-------- Data --------

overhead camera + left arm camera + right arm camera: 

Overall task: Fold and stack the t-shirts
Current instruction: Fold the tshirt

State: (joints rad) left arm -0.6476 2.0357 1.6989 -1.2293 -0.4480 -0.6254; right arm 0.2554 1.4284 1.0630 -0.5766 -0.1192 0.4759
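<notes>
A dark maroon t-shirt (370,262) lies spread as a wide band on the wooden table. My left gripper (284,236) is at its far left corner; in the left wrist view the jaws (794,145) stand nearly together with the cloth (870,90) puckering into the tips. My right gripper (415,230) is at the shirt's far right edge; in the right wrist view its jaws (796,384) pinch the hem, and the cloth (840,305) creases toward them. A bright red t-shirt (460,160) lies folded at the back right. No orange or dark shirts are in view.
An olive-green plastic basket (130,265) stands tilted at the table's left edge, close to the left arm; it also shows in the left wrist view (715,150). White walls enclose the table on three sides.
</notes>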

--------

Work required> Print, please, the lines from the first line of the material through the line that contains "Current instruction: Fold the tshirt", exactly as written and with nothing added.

Answer space>
overhead camera + left arm camera + right arm camera: 

Overall task: Fold and stack the t-shirts
Current instruction: Fold the tshirt

Nothing else remains in this exercise.